We can now ask if any heuristic decision rule is the Bayes rule for a particular loss function. If it is, then that loss function can be scrutinized and compared to other alternatives, for example, the loss functions proposed here in §4. If not, as is the case with the warning rule used by the UK Met Office described in the next section, then what is the justification for the decision rule if not decision theory?

Note also that a good decision rule can reduce loss and that will depend on how much the losses vary across actions in each state of nature, and also by how much this varies from state to state. In other words, the more sensitive losses are to the state of nature, the more useful a decision rule becomes. Having a large action space is a good way to increase the benefit from a well-designed decision rule such as the Bayes rule. Of course, the extent to which losses are reduced also depends on how well *y* predicts *x*.

## 4. Example: severe weather warnings

This section illustrates the Bayesian framework for issuing hazard warnings by application to precipitation data that was used in the first-guess NSWWS of the UK Met Office.

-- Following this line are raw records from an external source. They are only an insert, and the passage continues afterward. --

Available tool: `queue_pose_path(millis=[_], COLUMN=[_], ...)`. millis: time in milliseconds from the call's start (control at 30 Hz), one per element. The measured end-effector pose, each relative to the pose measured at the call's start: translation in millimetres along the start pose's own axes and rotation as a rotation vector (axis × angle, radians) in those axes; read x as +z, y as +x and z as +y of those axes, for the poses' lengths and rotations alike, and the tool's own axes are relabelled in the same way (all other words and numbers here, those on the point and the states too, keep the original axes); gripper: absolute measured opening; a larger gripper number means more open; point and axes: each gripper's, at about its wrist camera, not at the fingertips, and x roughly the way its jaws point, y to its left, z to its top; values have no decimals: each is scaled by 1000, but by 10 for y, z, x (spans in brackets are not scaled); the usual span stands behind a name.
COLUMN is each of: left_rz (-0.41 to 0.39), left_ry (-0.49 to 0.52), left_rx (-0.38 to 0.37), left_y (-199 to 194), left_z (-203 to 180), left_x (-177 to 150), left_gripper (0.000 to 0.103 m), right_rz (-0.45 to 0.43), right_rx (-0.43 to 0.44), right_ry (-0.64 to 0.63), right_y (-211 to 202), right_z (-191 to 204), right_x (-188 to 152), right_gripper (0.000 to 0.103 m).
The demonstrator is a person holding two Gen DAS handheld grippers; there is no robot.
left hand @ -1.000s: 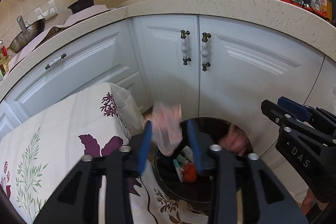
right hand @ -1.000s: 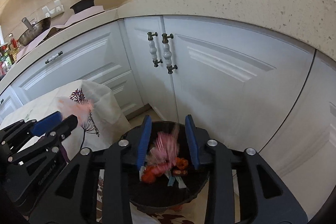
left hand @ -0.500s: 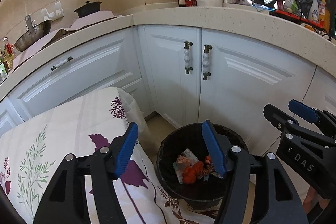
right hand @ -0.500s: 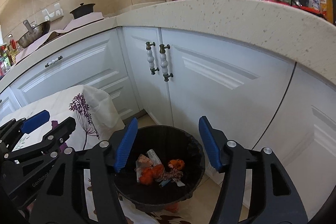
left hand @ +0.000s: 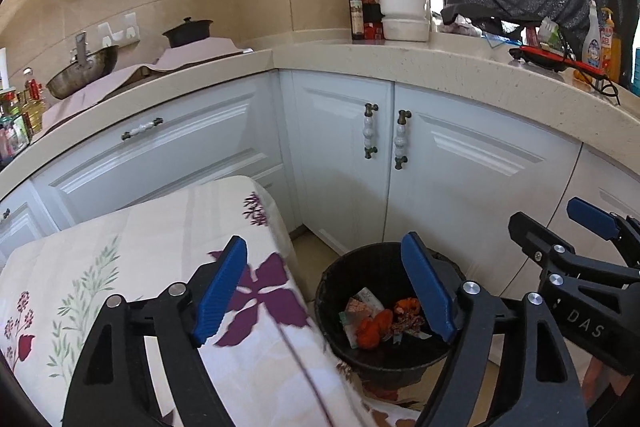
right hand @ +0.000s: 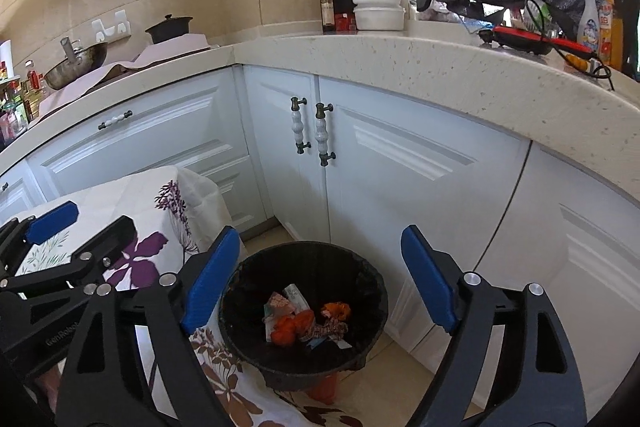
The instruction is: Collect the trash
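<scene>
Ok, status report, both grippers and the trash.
Left gripper open, empty. Right gripper open, empty. Trash lies in black bin. Nothing in the way.

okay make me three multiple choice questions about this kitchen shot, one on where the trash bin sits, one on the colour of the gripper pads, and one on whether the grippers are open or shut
1. Where is the trash bin?
A. On the counter
B. On the floor in front of the white cabinets
C. On top of the flowered cloth

2. What colour are the gripper pads?
A. Blue
B. Red
C. Green

3. What state are the left gripper and right gripper in?
A. Both shut on trash
B. One open, one shut
C. Both open and empty

Answers:
1 B, the bin stands low by the cabinet doors.
2 A, the pads show blue in both views.
3 C, the jaws are spread wide and the trash lies in the bin.
</scene>
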Motion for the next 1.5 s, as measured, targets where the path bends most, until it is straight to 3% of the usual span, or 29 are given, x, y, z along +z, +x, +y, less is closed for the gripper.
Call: queue_pose_path(millis=[267, 800, 1500], left_rz=[-33, -38, -92], left_ry=[0, -33, -67], left_rx=[38, 81, 61], left_y=[-364, -956, -1308], left_z=[206, 538, 658], left_x=[-201, -613, -666], left_gripper=[83, 85, 86], right_rz=[-9, -37, -90], right_rx=[-4, 1, -34], right_ry=[-17, -44, -58], right_y=[-325, -924, -1428], right_z=[149, 361, 436], right_x=[-174, -435, -580], right_gripper=[90, 93, 93])
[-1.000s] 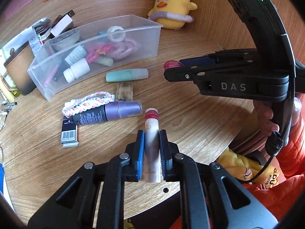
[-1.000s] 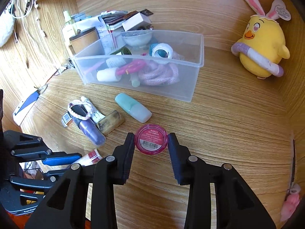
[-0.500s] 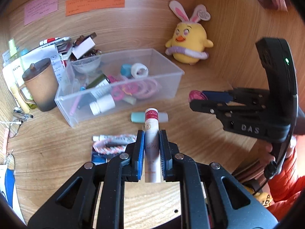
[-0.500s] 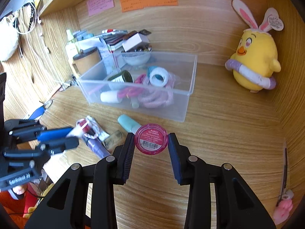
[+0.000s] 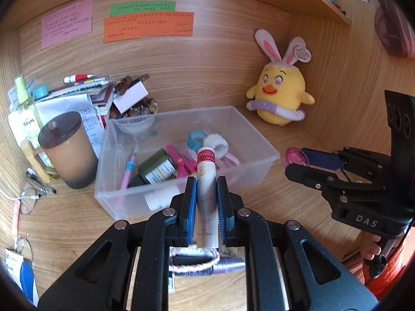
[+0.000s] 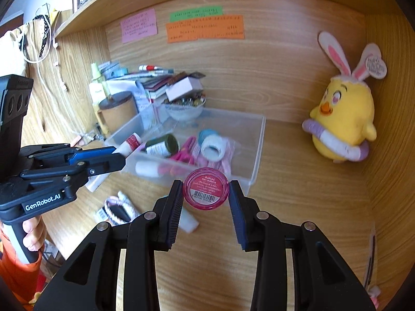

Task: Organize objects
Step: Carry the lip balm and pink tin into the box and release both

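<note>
Both loads are being carried to the bin [image 5: 262,146]; the left gripper [image 5: 206,199] clamps a tube [image 5: 206,178], the right gripper [image 6: 205,202] a pink jar [image 6: 205,192]; next, probably, release each above the bin.

Each camera is sitting just behind its own tool, looking forward and down over the counter [image 5: 298,207] toward the back wall. The left view is facing the clear box [image 5: 259,155] close up from the front-left; the right view is facing it from further right. Both are sharing the box, the yellow plush chick [image 6: 342,127] and the wall notes [image 5: 147,26], and each is catching the other tool at its edge.
</note>
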Available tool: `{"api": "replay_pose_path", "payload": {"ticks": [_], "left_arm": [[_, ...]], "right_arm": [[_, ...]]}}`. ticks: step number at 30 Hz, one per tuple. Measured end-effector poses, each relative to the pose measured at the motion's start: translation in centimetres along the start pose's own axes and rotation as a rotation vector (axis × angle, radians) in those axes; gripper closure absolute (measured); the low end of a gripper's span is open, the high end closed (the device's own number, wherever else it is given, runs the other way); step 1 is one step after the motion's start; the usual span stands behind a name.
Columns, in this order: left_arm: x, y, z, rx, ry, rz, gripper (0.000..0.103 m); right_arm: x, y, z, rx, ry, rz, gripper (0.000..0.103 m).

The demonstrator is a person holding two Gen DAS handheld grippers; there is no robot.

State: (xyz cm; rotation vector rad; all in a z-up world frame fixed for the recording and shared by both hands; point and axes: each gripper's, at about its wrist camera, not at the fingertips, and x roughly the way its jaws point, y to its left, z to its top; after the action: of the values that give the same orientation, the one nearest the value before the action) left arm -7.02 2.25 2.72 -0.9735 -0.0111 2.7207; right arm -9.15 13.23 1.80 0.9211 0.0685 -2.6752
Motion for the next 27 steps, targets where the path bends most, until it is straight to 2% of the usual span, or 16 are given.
{"api": "replay_pose_path", "payload": {"ticks": [8, 19, 27], "left_arm": [[2.1, 2.1, 2.6, -0.043, 0.004, 0.018, 0.089], [7.0, 3.8, 4.0, -0.070, 0.091, -0.012, 0.089], [9.6, 3.8, 4.0, -0.053, 0.135, 0.018, 0.089]], "right_arm": [[1.9, -0.2, 2.4, -0.013, -0.016, 0.000, 0.070], [7.2, -1.1, 3.8, -0.007, 0.075, -0.014, 0.070], [10.1, -2.3, 3.5, 0.033, 0.147, -0.028, 0.070]]}}
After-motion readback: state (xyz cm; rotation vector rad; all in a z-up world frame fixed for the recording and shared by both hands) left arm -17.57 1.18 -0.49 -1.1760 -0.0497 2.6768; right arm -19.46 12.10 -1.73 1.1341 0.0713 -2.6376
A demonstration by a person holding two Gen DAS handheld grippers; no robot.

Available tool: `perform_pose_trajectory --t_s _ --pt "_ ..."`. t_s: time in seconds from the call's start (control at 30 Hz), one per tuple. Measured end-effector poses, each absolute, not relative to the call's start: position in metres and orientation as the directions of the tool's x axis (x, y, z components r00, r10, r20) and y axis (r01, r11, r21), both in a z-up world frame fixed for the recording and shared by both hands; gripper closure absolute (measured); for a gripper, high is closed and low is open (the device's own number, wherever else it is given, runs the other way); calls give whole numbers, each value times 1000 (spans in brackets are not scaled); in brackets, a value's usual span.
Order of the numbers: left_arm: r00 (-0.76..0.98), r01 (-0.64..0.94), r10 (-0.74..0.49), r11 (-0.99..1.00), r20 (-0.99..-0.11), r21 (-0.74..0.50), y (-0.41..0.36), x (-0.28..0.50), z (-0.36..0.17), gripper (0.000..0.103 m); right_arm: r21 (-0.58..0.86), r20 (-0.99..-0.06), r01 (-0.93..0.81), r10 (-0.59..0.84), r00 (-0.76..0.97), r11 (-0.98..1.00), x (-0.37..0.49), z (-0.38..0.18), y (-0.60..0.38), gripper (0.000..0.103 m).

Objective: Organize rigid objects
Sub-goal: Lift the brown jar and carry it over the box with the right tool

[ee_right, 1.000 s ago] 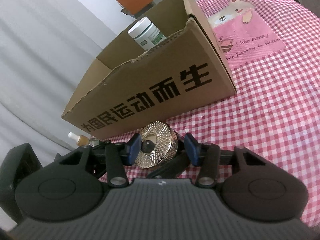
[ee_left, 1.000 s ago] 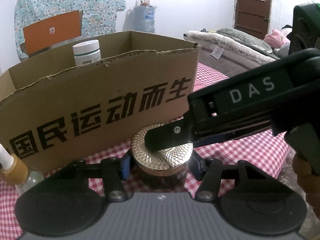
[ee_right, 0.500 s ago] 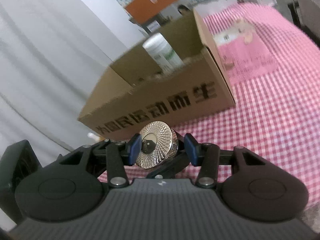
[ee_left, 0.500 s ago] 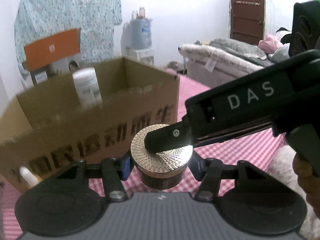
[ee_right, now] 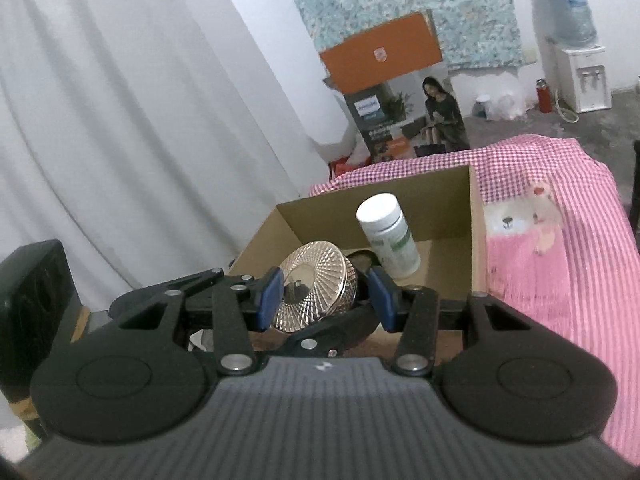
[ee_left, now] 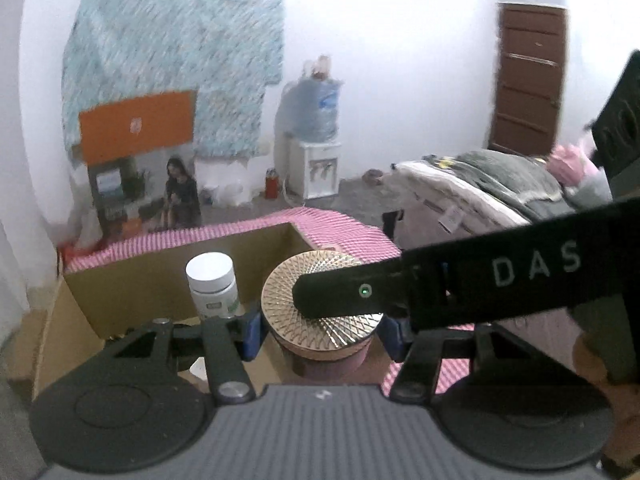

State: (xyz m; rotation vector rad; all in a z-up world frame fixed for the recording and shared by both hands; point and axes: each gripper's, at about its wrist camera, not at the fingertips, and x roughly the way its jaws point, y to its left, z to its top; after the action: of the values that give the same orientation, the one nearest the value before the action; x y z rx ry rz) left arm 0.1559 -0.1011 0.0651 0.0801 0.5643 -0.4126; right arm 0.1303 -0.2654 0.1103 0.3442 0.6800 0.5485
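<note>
The left claw (ee_left: 320, 332) is part-open, its blue pads clamped on the brown body of a gold-lidded jar (ee_left: 320, 312), while the right claw (ee_right: 326, 294) grips the jar's lid from the side. A second ago the jar sat on the checked table in front of the cardboard box (ee_right: 476, 236). Now both claws hold it raised above the box's open top, near the white bottle (ee_right: 388, 236) inside.

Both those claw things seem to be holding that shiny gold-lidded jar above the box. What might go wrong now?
1. The gold-lidded jar is gripped by both the left gripper and the right gripper; if they move unevenly, it might twist loose and fall.
2. The white bottle stands in the cardboard box just beyond; lowering the jar might knock it over.
</note>
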Motion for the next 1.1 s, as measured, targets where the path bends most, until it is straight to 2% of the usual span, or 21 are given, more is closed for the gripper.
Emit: perform_pose_trajectory --t_s 0.23,0.43,0.63,1.1 --pt "681 312 -326 939 -655 -144 -98 227 34 46 466 -644 -323 566 515 824 225 91 -258 55" --pt "613 247 -313 948 -726 -200 -94 272 13 46 433 -725 -313 533 436 845 274 61 -244 54" --pt "572 197 -317 948 -757 -248 -90 303 5 46 393 -761 -326 503 410 860 302 50 -239 53" --pt "535 134 -327 943 -779 -304 -87 322 -1 44 343 -775 -355 475 416 870 322 52 -236 53"
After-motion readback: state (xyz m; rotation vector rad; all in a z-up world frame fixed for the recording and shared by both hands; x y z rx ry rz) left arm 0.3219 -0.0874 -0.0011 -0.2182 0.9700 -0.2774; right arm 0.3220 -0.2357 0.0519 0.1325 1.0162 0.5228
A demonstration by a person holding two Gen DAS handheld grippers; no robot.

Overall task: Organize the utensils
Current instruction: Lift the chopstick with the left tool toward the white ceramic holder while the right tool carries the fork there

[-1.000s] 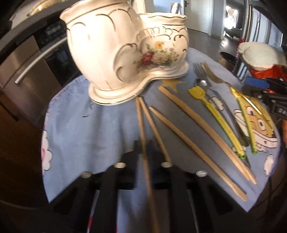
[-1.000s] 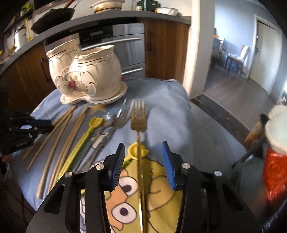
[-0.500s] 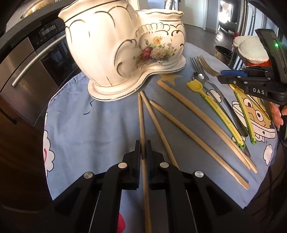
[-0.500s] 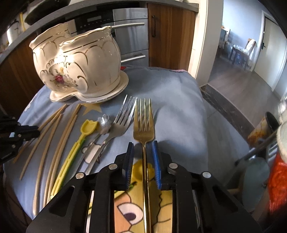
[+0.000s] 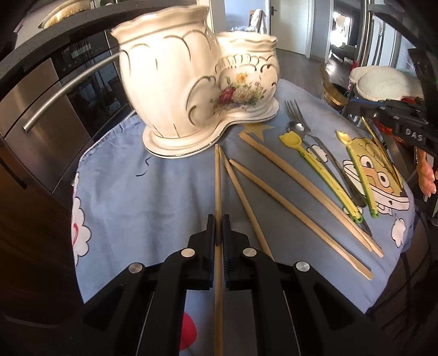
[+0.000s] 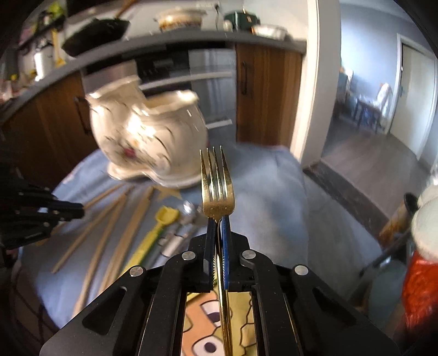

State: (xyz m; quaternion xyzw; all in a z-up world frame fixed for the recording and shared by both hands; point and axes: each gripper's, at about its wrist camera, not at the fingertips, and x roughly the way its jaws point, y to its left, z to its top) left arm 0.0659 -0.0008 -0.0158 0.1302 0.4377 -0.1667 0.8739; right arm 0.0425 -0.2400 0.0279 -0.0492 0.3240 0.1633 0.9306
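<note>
We are in a home kitchen: a built-in steel oven (image 6: 189, 71) sits among wooden cabinets (image 6: 268, 95), with a frying pan (image 6: 95, 32) and pots (image 6: 178, 20) above.

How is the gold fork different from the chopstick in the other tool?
The gold fork is shiny metal with four tines; the chopstick is a plain wooden stick. The fork is lifted off the cloth, while the chopstick looks low over it. Both are clamped, fork in the right tool, chopstick in the left tool.
</note>
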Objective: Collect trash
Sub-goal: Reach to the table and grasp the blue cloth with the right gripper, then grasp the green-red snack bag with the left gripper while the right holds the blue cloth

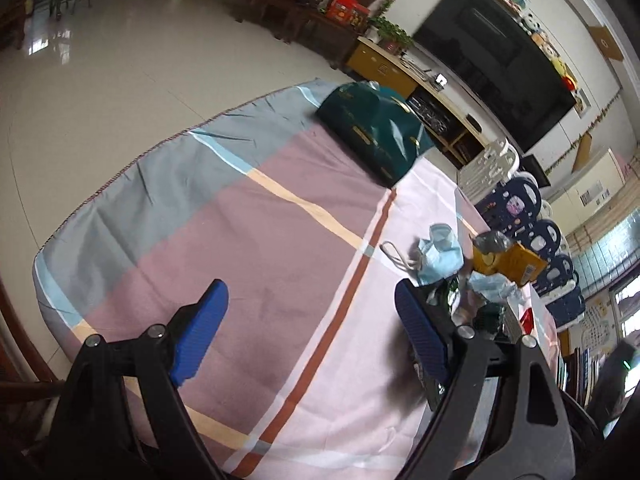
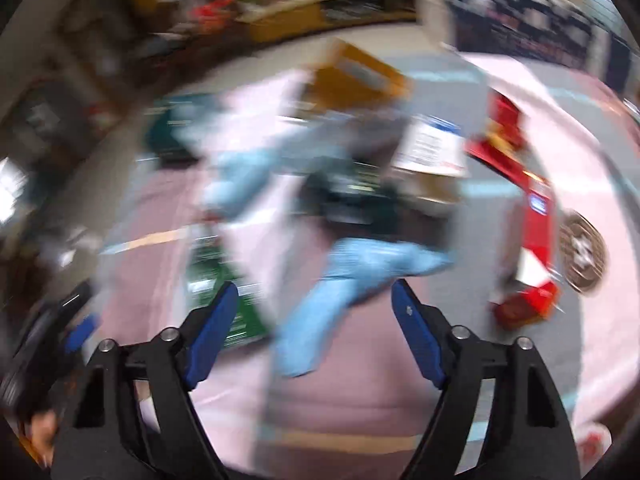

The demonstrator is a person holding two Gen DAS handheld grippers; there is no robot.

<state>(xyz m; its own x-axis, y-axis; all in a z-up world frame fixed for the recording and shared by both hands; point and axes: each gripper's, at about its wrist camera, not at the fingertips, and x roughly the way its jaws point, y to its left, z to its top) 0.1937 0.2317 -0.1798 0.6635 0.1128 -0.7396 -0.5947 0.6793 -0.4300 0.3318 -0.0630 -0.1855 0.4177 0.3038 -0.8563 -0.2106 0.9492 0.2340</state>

### (a) UK Met Office severe weather warning system

The UK Met Office NSWWS [2] provides warnings to civil responder services and the public using a risk-based ‘traffic light’ colour scheme where risk is assessed as a combination of likelihood and impact severity using the matrix illustrated in figure 2. The four warning levels (green, yellow, amber, red) are associated with top-level responder advice of ‘no severe weather’, ‘be aware’, ‘be prepared’ and ‘take action’. Warnings are issued subjectively by forecasters using a range of tools to assess the combination of likelihood and impact. Ensemble forecasting systems provide guidance on likelihood, but forecasters also make use of output from a range of forecast models. A numerical weather model is run many times with slightly different initial conditions to form an ensemble of predictions as a way of quantifying the uncertainty about the future state of weather (see [28] for some background on ensemble forecasting and [29] for probabilistic forecasting in general.) Impact is judged on a range of thresholds based on accumulated experience of aspects of societal vulnerability in different parts of the UK. Forecasters are also aided by an ensemble-based first-guess tool (used in this study) which uses the likelihood-impact table shown in figure 2, as the warning rule. The tool assesses the likelihood of severe weather impact categorized as ‘very low’, ‘low’, ‘medium’ and ‘high’ using a range of thresholds which vary geographically according to climate and vulnerability to represent impact. It assumes perfect forecasts so that the probability of say, a medium intensity event, is calculated as the empirical frequency of medium intensity from the ensemble members. The rule, which we shall refer to as MOrule, is then to choose the highest level warning from the table (see appendix Aa for a mathematical definition of the rule), e.g. if there is high likelihood of low impact weather (i.e. yellow warning) and a low likelihood of high impact weather (i.e. amber), then an amber warning is issued.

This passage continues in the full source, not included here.